**Directions for this task:** Take every line containing "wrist" from the material and copy it.

※

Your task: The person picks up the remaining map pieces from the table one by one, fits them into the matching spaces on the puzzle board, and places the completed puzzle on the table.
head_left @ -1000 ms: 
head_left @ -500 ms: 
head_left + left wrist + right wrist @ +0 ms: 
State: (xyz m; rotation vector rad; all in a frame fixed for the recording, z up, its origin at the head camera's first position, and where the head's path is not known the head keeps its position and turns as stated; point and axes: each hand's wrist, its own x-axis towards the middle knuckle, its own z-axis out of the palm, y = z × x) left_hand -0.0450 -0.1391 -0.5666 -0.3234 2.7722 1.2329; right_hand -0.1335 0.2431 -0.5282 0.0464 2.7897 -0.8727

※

**Solution to this task:**
head_left + left wrist + right wrist @ +0 ms: 
State: (xyz m; rotation vector rad; all in a frame fixed for the recording, z up, its origin at the head camera's first position, and where the head's path is not known the head keeps its position and turns as stated; point and axes: each hand's wrist, its own x-axis towards the middle knuckle, its own z-axis out of the palm, y = z × x) left_hand -0.0450 -0.1391 -0.5666 -0.3234 2.7722 1.2329; right_hand -0.1335 0.2431 -0.5282 0.0464 2.7897 -0.8727

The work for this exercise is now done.